==== SUPPLIED DATA

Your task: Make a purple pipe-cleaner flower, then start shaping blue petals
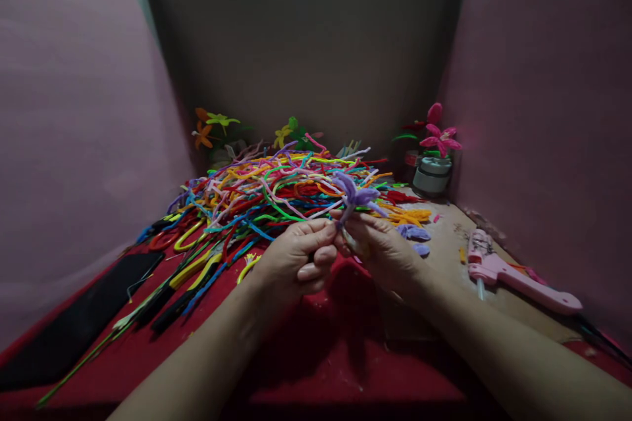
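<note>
A purple fuzzy flower (pixel 356 195) with several petals is held up between both hands at the middle of the view. My left hand (pixel 307 253) is closed, with thumb and forefinger pinching the base of its stem. My right hand (pixel 378 243) is closed on the flower just below the petals, its fingertips meeting those of the left hand. Loose purple petals (pixel 415 233) lie just beyond the right hand on a brown board.
A big heap of coloured pipe cleaners (pixel 276 191) spreads behind the hands. Yellow-and-black pliers (pixel 195 270) and a black strip (pixel 83 316) lie left. A pink glue gun (pixel 523 283) rests right. Behind it stands a pot (pixel 432 175) with pink flowers (pixel 441 139).
</note>
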The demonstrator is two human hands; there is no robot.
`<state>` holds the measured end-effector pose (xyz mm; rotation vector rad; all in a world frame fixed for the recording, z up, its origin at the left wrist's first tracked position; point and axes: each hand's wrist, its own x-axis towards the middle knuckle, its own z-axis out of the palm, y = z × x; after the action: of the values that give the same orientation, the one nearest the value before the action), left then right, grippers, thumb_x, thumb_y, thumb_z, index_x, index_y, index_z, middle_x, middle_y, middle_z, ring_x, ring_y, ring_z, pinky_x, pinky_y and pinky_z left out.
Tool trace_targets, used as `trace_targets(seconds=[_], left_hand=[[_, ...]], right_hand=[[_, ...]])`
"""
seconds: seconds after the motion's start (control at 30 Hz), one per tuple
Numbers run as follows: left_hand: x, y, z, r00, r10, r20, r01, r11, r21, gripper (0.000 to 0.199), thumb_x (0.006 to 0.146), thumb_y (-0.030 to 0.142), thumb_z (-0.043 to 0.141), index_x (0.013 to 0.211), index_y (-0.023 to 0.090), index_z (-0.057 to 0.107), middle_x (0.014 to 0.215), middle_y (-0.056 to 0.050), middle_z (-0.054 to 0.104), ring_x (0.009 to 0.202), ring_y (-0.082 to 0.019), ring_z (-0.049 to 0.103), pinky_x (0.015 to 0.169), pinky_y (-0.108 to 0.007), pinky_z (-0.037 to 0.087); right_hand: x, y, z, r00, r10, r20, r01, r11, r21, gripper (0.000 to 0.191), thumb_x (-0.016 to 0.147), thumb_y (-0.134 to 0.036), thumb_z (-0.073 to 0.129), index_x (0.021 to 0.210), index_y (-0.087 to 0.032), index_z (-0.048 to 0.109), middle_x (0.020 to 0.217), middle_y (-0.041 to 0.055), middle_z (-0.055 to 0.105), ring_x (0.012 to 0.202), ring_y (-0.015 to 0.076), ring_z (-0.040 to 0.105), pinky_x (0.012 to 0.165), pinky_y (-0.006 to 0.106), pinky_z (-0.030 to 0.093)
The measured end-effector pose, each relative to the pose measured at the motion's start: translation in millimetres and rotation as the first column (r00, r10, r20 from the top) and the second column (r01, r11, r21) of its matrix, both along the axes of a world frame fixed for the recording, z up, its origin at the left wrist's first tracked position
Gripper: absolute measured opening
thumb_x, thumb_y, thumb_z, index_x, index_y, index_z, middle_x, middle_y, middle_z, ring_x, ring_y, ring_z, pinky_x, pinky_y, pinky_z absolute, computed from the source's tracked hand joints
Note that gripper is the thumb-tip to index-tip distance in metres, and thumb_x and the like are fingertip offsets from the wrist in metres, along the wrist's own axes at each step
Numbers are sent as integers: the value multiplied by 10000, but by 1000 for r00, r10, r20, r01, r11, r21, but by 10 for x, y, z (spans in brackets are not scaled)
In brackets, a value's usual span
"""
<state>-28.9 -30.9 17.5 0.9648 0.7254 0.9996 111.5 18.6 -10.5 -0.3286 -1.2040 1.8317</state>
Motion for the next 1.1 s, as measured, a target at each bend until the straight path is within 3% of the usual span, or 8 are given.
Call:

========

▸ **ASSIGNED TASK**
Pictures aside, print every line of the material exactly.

▸ **SOLUTION TO THIS TASK**
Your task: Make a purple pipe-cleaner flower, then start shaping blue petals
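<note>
A purple fuzzy flower (pixel 356 195) with several petals is held up between both hands at the middle of the view. My left hand (pixel 307 253) is closed, with thumb and forefinger pinching the base of its stem. My right hand (pixel 378 243) is closed on the flower just below the petals, its fingertips meeting those of the left hand. Loose purple petals (pixel 415 233) lie just beyond the right hand on a brown board.
A big heap of coloured pipe cleaners (pixel 276 191) spreads behind the hands. Yellow-and-black pliers (pixel 195 270) and a black strip (pixel 83 316) lie left. A pink glue gun (pixel 523 283) rests right. Behind it stands a pot (pixel 432 175) with pink flowers (pixel 441 139).
</note>
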The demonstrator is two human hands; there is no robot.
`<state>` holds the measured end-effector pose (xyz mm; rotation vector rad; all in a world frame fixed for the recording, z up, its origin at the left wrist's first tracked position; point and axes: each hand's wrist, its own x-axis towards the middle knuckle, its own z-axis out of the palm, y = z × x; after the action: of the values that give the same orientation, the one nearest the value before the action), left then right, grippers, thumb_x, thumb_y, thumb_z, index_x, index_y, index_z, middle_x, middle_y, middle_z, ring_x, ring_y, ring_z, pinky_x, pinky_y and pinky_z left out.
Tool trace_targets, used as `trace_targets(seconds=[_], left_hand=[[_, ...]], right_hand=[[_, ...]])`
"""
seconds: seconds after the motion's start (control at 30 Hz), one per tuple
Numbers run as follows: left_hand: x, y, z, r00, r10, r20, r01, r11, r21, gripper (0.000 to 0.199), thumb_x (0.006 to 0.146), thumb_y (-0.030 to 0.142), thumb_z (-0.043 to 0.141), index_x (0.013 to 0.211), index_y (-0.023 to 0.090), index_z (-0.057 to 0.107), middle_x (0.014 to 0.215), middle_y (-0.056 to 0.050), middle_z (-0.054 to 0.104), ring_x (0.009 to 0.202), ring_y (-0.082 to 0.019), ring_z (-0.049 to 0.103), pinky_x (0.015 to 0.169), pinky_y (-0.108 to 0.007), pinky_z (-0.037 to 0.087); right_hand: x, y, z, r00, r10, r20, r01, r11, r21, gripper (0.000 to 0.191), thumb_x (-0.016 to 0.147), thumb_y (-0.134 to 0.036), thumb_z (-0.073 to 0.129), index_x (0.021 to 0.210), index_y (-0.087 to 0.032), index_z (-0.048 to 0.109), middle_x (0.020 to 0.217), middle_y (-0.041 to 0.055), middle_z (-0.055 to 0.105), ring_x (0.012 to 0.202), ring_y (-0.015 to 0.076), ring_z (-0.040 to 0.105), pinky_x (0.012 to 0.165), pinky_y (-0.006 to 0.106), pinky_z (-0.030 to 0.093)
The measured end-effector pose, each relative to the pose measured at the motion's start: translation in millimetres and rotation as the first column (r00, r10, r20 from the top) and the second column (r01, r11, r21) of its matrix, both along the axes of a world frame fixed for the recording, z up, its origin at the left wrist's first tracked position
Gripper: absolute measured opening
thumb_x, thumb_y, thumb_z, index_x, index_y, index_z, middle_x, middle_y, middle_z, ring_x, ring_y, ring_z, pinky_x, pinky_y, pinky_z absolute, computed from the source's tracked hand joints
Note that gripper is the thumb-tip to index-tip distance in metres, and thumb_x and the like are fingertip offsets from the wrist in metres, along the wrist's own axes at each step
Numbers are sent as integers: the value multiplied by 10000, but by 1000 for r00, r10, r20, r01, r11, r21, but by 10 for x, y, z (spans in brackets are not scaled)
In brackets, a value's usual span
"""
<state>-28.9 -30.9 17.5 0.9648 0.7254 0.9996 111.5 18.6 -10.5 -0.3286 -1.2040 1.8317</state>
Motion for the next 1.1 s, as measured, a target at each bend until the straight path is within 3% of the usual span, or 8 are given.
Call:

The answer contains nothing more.